Green Boots was found in a cave, now know as Green Boots cave, in 1996. Unidentified for years, he is now believed to be Tsewang Paljor, member of the Indo-Tibetan Border Police who was lost that same year. This is the accepted story, although the body has never been officially identified. Green Boots has become a landmark that other climbers need to pass on their way to immortality.
Paljor was a 28-year-old experienced climber, in good physical health and condition, and was ecstatic to be chosen for this expedition. I have been thinking about what drives a young man with a wife and young children to undertake such a feat. I do not mean to pass judgement here. Green Boots is more a symbol of the bigger picture here. I believe there are people who are genuinely driven to these activities. But the rise in number of Everest summit wannabes seems to be a symptom of what’s going on in society in general. It seems that many push to the top so they can get that selfie and post to social media to let the world know that they made it. Of course, they don’t let you know how many oxygen tanks, garbage and excrement they left along the way, not to mention the bodies they used as landmarks. In a way it makes me look forward to people posting pictures of their meals on Facebook.

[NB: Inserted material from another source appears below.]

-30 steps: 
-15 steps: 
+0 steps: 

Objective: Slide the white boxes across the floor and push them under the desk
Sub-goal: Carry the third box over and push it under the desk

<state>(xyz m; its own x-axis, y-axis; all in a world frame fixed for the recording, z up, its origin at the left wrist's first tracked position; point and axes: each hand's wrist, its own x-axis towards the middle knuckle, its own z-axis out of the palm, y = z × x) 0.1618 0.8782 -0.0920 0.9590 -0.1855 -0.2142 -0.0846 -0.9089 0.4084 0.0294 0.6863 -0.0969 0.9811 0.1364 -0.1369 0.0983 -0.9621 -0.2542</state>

To me, Green Boots represents the musicians, actors, artists, etc. who trained and perfected their craft until they were ready to unleash it on the world. All the others are the YouTubers who take Andy Warhol’s quote about fifteen minutes of fame as a mandate, as an entitlement.
In the words of Yonden Lhatoo, Chief news editor of the South China Morning Post, “Still want to climb Everest because it’s there? Well, it’s not there for you. Leave it alone.”